Search In
• More options...
Find results that contain...
Find results in...

ZokumBSP development

Recommended Posts

Figured I should post/blog a bit about my ongoing development of ZokumBSP and the proces around it. I'll mostly cover thing that are specific to ZokumBSP, but there will be the occasional post about code and algorithms that can be used in other nodebuilders.

The current release version is 1.0.9. There's a beta version 1.0.10 bundled with Doombuilder X with a few more features.

Node building: An efficient way to find the boundaries of node entries.

The code inherited from ZenNode goes something like this:
Create a new node.
Find a partition line.
Go through all the segs on each side, figure out the maxX, maxY, minX and minY for each side.
Store that into the current node, process child nodes/sub sectors.

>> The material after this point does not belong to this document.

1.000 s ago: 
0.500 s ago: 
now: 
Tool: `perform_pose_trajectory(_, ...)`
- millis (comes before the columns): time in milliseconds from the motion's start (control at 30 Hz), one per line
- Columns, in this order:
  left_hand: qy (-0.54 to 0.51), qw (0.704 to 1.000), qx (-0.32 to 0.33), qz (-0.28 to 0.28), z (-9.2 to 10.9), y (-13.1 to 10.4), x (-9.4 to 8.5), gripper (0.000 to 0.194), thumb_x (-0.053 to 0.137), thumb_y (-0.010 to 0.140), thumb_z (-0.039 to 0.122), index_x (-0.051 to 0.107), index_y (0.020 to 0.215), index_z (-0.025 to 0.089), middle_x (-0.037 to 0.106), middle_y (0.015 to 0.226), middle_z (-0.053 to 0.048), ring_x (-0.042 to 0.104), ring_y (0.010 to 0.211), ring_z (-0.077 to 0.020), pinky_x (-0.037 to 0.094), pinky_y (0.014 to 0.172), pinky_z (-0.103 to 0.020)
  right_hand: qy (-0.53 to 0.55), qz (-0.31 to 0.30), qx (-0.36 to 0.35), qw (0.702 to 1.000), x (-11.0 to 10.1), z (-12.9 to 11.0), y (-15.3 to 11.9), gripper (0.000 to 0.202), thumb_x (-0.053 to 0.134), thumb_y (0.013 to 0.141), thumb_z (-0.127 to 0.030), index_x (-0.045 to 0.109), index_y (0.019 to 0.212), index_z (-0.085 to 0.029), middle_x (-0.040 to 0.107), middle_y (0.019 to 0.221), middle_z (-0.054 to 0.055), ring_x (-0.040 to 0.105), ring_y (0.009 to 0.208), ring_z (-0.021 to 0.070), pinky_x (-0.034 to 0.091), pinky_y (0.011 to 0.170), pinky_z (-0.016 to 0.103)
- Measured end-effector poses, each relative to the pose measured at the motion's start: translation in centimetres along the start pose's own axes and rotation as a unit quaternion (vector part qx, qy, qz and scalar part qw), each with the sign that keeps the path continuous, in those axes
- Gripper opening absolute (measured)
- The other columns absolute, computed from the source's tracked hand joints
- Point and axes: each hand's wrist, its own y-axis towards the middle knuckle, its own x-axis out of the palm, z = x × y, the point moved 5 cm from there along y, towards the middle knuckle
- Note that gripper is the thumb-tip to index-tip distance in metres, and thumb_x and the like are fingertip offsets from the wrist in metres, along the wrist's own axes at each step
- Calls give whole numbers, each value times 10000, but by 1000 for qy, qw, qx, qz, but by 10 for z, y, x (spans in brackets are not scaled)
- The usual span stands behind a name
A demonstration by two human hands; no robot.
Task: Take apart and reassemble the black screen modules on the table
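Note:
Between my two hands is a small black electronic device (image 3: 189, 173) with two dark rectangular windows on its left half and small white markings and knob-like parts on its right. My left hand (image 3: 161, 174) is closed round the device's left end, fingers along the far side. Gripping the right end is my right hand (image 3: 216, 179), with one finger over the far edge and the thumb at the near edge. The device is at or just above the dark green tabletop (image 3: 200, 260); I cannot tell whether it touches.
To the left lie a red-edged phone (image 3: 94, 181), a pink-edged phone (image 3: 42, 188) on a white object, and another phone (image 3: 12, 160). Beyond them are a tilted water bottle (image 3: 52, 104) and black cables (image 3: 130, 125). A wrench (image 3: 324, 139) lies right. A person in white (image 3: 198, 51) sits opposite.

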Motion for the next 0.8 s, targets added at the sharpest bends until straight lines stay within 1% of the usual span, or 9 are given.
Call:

The method being run is FindBounds in ZenNode and is mostly called from two spots in CreateNode. In BSP the corresponding method is FindLimits and is also called from a method called CreateNode.

The problem with this approach is that it will have to go through every seg in the map on the first node. Then split it into two parts, and go over all those segs as well one more time. If there's an average depth of 8 in the tree, the initial segs in the map will have to be gone through 8 times.

So I figured I could do it faster by exploiting the fact that the node tree is a tree. One side of a node's boundary box would always be the same as the span of both of that sides of a node's children. It's easier to grasp from a bottoms up approach. If a node has two subsectors as children.
Child one spanning from 0 to 128 in X and from 0 to 128 in Y.
Child two spanning from 128 to 256 in X and from 0 to 384 in Y.

The parent of this node would then have that node span from 0 to 256 in X and 0 to 384 in Y.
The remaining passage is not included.